Adaptive multigroup confidence intervals with constant coverage

Abstract

Confidence intervals for the means of multiple normal populations are often based on a hierarchical normal model. While commonly used interval procedures based on such a model have the nominal coverage rate on average across a population of groups, their actual coverage rate for a given group will be above or below the nominal rate, depending on the value of the group mean. Alternatively, a coverage rate that is constant as a function of a group's mean can be simply achieved by using a standard t-interval, based on data only from that group. The standard t-interval, however, fails to share information across the groups and is therefore not adaptive to easily obtained information about the distribution of group-specific means. In this article we construct confidence intervals that have a constant frequentist coverage rate and that make use of information about across-group heterogeneity, resulting in constant-coverage intervals that are narrower than standard t-intervals on average across groups. Such intervals are constructed by inverting biased tests for the mean of a normal population.

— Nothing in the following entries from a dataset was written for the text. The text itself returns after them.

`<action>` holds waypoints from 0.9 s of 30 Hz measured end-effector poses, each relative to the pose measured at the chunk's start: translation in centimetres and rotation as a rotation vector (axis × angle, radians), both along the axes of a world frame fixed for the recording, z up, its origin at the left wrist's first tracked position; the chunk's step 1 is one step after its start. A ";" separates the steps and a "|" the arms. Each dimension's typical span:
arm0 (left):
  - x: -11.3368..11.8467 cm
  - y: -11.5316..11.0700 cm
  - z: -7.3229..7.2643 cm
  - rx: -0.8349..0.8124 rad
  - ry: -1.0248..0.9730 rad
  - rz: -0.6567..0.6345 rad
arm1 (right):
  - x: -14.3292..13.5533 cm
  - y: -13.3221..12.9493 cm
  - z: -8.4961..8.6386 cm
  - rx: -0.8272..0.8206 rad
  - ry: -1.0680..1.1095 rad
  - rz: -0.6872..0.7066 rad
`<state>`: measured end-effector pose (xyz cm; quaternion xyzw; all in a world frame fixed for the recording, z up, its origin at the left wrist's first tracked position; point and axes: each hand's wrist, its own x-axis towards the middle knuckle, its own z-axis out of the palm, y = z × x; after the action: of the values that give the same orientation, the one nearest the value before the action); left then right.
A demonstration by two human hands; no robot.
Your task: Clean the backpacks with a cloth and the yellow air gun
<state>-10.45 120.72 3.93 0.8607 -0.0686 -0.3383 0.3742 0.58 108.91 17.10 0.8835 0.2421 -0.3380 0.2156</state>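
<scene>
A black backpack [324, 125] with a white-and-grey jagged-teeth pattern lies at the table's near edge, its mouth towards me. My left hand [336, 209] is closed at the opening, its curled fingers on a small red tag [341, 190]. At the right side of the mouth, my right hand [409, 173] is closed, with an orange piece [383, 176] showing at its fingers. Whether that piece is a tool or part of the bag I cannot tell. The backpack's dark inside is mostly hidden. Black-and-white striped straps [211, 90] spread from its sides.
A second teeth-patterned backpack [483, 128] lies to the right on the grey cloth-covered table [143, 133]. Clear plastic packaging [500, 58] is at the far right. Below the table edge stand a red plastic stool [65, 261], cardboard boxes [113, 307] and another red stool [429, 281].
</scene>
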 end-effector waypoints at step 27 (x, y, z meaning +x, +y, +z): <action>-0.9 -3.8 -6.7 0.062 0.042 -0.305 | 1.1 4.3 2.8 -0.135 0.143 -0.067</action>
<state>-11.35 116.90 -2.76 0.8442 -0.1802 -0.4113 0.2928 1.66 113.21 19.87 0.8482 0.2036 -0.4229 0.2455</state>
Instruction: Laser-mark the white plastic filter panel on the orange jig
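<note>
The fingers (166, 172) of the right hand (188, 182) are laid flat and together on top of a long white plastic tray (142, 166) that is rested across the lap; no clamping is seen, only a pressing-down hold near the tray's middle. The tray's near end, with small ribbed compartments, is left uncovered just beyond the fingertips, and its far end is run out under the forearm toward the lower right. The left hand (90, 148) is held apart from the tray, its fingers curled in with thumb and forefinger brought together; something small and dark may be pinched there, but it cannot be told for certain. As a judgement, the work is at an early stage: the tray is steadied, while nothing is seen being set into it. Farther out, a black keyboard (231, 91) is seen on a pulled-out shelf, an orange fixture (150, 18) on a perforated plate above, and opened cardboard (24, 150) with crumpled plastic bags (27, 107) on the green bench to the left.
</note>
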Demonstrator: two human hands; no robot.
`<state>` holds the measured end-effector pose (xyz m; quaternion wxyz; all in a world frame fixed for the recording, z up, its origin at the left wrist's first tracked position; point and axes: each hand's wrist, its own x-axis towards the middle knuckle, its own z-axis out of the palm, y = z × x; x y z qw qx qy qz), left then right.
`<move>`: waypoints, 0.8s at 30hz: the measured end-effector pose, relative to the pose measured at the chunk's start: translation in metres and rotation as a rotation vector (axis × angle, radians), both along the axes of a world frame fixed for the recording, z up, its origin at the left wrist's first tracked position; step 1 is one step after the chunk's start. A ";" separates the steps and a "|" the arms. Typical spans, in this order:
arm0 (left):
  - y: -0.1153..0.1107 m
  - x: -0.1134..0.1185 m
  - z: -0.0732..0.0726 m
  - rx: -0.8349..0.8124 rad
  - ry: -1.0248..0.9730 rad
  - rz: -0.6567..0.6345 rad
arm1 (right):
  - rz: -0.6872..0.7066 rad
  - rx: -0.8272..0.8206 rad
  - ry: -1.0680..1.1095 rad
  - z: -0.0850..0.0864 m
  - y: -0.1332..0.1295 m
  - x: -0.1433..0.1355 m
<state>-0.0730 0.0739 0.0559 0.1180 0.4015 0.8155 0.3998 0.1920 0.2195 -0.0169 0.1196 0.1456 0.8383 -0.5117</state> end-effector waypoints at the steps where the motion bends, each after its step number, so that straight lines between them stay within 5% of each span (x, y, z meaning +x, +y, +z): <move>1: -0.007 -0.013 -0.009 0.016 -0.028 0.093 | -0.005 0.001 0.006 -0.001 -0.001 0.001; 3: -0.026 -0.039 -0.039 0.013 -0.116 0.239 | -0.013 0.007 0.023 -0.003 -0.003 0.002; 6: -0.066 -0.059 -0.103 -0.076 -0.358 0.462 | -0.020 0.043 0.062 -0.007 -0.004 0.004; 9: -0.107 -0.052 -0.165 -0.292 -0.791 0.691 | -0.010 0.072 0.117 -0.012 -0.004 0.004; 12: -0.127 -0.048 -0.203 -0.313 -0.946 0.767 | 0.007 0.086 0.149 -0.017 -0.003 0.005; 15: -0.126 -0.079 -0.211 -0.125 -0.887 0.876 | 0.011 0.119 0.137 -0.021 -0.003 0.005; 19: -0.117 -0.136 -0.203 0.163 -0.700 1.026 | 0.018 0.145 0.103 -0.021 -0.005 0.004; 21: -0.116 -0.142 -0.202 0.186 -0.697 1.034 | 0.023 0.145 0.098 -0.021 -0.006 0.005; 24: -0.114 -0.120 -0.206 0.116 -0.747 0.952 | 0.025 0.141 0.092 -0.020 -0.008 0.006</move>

Given a prior distribution on the mean, Bayes-optimal biased tests can be inverted to form Bayes-optimal confidence intervals with frequentist coverage that is constant as a function of the mean. In the context of multiple groups, the prior distribution is replaced by a model of across-group heterogeneity. The parameters for this model can be estimated using data from all of the groups, and used to obtain confidence intervals with constant group-specific coverage that adapt to information about the distribution of group means.